Assigned task
Copy out the records precisely, omitting pictures.
· · · · ·
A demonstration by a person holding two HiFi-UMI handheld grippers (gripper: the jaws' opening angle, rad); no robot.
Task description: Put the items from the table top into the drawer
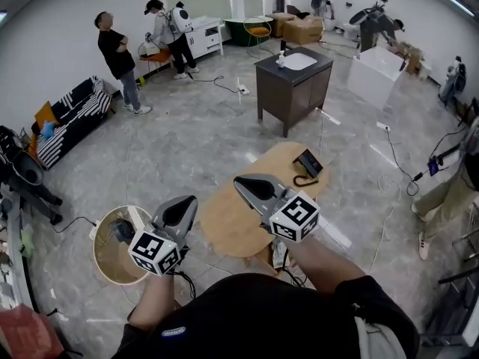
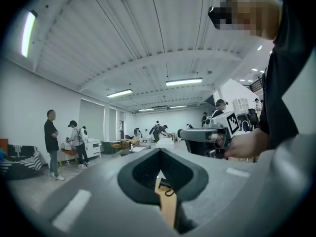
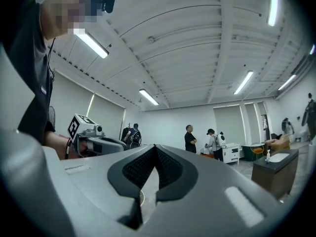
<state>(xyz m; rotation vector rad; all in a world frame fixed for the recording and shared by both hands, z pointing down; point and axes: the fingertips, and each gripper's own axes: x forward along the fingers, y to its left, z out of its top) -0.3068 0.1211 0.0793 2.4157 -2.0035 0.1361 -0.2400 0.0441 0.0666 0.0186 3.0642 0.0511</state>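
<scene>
round basket [image 1: 98, 250] left of oval table [image 1: 228, 217]: dark clutter inside | black device [image 1: 309, 164] on table's far end, long axis slanting | my left tongs [image 1: 186, 200], right tongs [image 1: 240, 181]: clenched, empty

Right gripper [image 3: 154, 149]: jaws closed tip to tip. Left gripper [image 3: 118, 146] at their 9 o'clock; two standing people [image 3: 190, 138] at 3 o'clock; dark cabinet [image 3: 276, 174] at 4 o'clock
</scene>
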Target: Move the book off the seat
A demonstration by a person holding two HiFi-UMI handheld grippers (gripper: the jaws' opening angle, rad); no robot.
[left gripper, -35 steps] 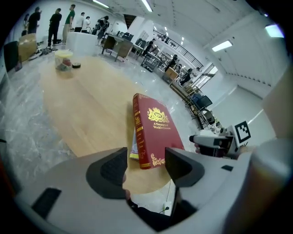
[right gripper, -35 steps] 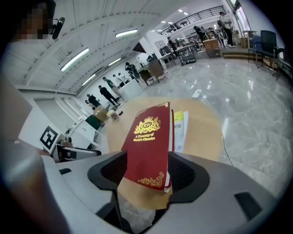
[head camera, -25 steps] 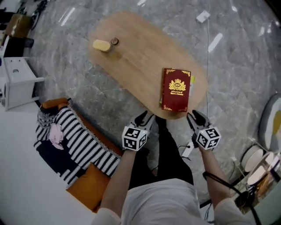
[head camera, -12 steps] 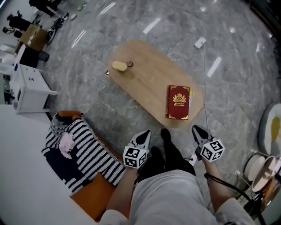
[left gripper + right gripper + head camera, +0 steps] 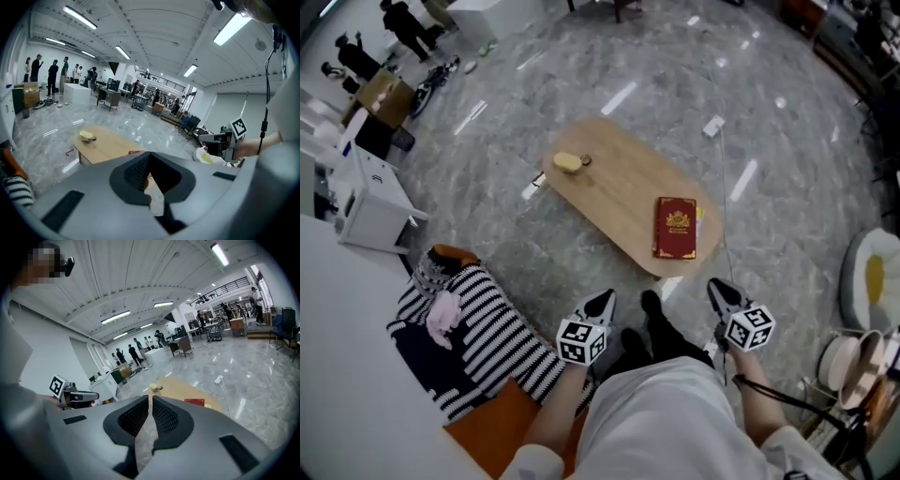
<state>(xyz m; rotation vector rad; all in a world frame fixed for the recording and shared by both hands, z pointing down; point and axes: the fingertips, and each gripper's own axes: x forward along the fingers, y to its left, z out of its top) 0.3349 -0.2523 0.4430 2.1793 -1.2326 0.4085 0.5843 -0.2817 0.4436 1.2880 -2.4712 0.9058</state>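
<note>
Two grippers: both are held in front of the person's body above the floor, short of the table's near end and well apart from the book.
Left gripper (image 5: 602, 298) (image 5: 148, 157): jaws are pressed together at the tips, with nothing between them.
Right gripper (image 5: 717, 286) (image 5: 150, 399): jaws are all but together, with only a thin slit between the ribbed pads and nothing in it.
Book: the red hardback book with a gold emblem (image 5: 675, 228) (image 5: 194, 402) lies flat, cover up, near the end of the table closest to the person. It touches neither gripper.
Table: the low oval light-wood table (image 5: 609, 178) stands on the grey marbled floor (image 5: 787, 216).
Under the book: a thin yellow item (image 5: 701, 214) shows just past the book's right edge.
Far end of table: a pale yellow rounded object (image 5: 567, 161) sits there with a small dark round thing (image 5: 584, 159) just beside it.
Seat: the orange padded seat (image 5: 497, 422) is at the lower left. It is covered by a black-and-white striped cloth (image 5: 487, 328) with a small pink piece (image 5: 442, 314) lying on it.
Floor beyond the table: a white power strip (image 5: 713, 125) lies there with a thin cable running toward the person.
Left edge: a white cabinet (image 5: 370, 202) stands there.
</note>
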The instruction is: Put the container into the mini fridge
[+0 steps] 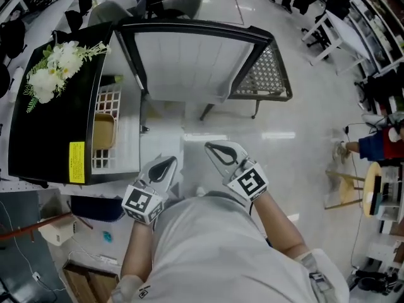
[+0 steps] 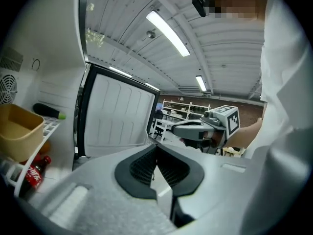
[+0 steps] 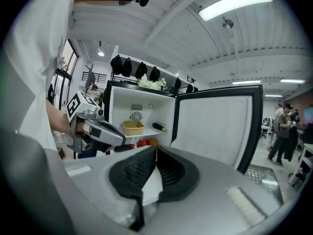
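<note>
The mini fridge (image 1: 53,131) stands at the left with its door (image 1: 189,55) swung wide open. A tan container (image 1: 104,131) rests on the white wire shelf inside; it also shows in the left gripper view (image 2: 17,131) and the right gripper view (image 3: 133,128). My left gripper (image 1: 169,163) and right gripper (image 1: 211,147) hover side by side in front of the open fridge, close to my body. Both are shut with nothing between the jaws. Each gripper (image 2: 156,148) (image 3: 156,151) is apart from the container.
White flowers (image 1: 57,65) lie on the fridge's black top. A dark green-tipped bottle (image 2: 49,111) lies on the shelf and a cola bottle (image 2: 34,173) below it. A mesh chair (image 1: 265,74) stands behind the door, a stool (image 1: 353,188) at right.
</note>
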### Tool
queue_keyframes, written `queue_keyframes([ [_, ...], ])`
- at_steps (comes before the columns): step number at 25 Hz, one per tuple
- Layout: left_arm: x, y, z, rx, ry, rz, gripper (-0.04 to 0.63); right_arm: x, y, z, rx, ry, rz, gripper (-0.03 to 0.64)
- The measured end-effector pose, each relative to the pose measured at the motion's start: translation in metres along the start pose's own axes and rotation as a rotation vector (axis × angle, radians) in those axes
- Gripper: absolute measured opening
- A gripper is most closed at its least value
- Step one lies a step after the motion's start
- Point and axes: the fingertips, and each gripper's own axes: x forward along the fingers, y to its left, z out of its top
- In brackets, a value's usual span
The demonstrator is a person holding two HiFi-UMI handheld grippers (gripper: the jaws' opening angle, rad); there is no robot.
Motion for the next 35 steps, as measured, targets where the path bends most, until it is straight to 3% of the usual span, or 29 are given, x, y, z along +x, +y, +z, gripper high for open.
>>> queue_keyframes([
  [19,0.021,-0.009,0.009,0.023,0.004,-0.122,0.009,-0.049,0.006,-0.017,0.082,0.0,-0.164,0.008],
  [35,0.016,0.0,0.009,0.039,0.019,-0.121,0.009,-0.033,0.013,-0.015,0.074,-0.021,-0.143,0.008],
])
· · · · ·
Response area
A demonstration by a person holding two HiFi-UMI handheld grippers (gripper: the jaws' opening angle, rad); no robot.
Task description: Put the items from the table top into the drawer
<state>(xyz m; rotation vector rad; all in a world frame fixed for the recording and shared by both hands, z pointing down; point and axes: the fingertips, and each gripper's own axes: x forward along the fingers, y to its left, z out of its top) -0.3068 0.1211 0.0793 2.4157 -2.0035 0.1361 -0.2400 0.0441 0.0666 0.0186 3.0642 0.0511</state>
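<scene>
round basket [image 1: 98, 250] left of oval table [image 1: 228, 217]: dark clutter inside | black device [image 1: 309, 164] on table's far end, long axis slanting | my left tongs [image 1: 186, 200], right tongs [image 1: 240, 181]: clenched, empty

Right gripper [image 3: 154, 149]: jaws closed tip to tip. Left gripper [image 3: 118, 146] at their 9 o'clock; two standing people [image 3: 190, 138] at 3 o'clock; dark cabinet [image 3: 276, 174] at 4 o'clock
</scene>
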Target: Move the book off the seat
A demonstration by a person holding two HiFi-UMI handheld grippers (gripper: the jaws' opening angle, rad); no robot.
[left gripper, -35 steps] 
[right gripper, -35 steps] 
[head camera, -25 steps] 
[head camera, -12 steps] 
[left gripper + right gripper + head camera, +0 steps] 
<state>(xyz m; rotation vector rad; all in a world frame fixed for the recording and shared by both hands, z pointing down; point and axes: the fingertips, and each gripper's own axes: x forward along the fingers, y to its left, z out of its top) 0.3349 -0.2523 0.4430 2.1793 -1.2326 0.4085 0.5843 -0.2817 0.4436 1.2880 -2.4712 0.9058</state>
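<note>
Two grippers: both are held in front of the person's body above the floor, short of the table's near end and well apart from the book.
Left gripper (image 5: 602, 298) (image 5: 148, 157): jaws are pressed together at the tips, with nothing between them.
Right gripper (image 5: 717, 286) (image 5: 150, 399): jaws are all but together, with only a thin slit between the ribbed pads and nothing in it.
Book: the red hardback book with a gold emblem (image 5: 675, 228) (image 5: 194, 402) lies flat, cover up, near the end of the table closest to the person. It touches neither gripper.
Table: the low oval light-wood table (image 5: 609, 178) stands on the grey marbled floor (image 5: 787, 216).
Under the book: a thin yellow item (image 5: 701, 214) shows just past the book's right edge.
Far end of table: a pale yellow rounded object (image 5: 567, 161) sits there with a small dark round thing (image 5: 584, 159) just beside it.
Seat: the orange padded seat (image 5: 497, 422) is at the lower left. It is covered by a black-and-white striped cloth (image 5: 487, 328) with a small pink piece (image 5: 442, 314) lying on it.
Floor beyond the table: a white power strip (image 5: 713, 125) lies there with a thin cable running toward the person.
Left edge: a white cabinet (image 5: 370, 202) stands there.
</note>
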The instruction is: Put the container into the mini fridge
[+0 steps] 
[+0 steps] 
[+0 steps] 
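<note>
The mini fridge (image 1: 53,131) stands at the left with its door (image 1: 189,55) swung wide open. A tan container (image 1: 104,131) rests on the white wire shelf inside; it also shows in the left gripper view (image 2: 17,131) and the right gripper view (image 3: 133,128). My left gripper (image 1: 169,163) and right gripper (image 1: 211,147) hover side by side in front of the open fridge, close to my body. Both are shut with nothing between the jaws. Each gripper (image 2: 156,148) (image 3: 156,151) is apart from the container.
White flowers (image 1: 57,65) lie on the fridge's black top. A dark green-tipped bottle (image 2: 49,111) lies on the shelf and a cola bottle (image 2: 34,173) below it. A mesh chair (image 1: 265,74) stands behind the door, a stool (image 1: 353,188) at right.
</note>
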### Tool
queue_keyframes, written `queue_keyframes([ [_, ...], ])`
- at_steps (comes before the columns): step number at 25 Hz, one per tuple
- Layout: left_arm: x, y, z, rx, ry, rz, gripper (-0.04 to 0.63); right_arm: x, y, z, rx, ry, rz, gripper (-0.03 to 0.64)
- The measured end-effector pose, each relative to the pose measured at the motion's start: translation in metres along the start pose's own axes and rotation as a rotation vector (axis × angle, radians) in those axes
- Gripper: absolute measured opening
- A gripper is most closed at its least value
- Step one lies a step after the motion's start
- Point and axes: the fingertips, and each gripper's own axes: x forward along the fingers, y to its left, z out of its top
- In brackets, a value's usual span
The demonstrator is a person holding two HiFi-UMI handheld grippers (gripper: the jaws' opening angle, rad); there is no robot.
Motion for the next 35 steps, as measured, targets where the path bends most, until it is straight to 3% of the usual span, or 29 are given, x, y, z along +x, +y, +z, gripper high for open.
>>> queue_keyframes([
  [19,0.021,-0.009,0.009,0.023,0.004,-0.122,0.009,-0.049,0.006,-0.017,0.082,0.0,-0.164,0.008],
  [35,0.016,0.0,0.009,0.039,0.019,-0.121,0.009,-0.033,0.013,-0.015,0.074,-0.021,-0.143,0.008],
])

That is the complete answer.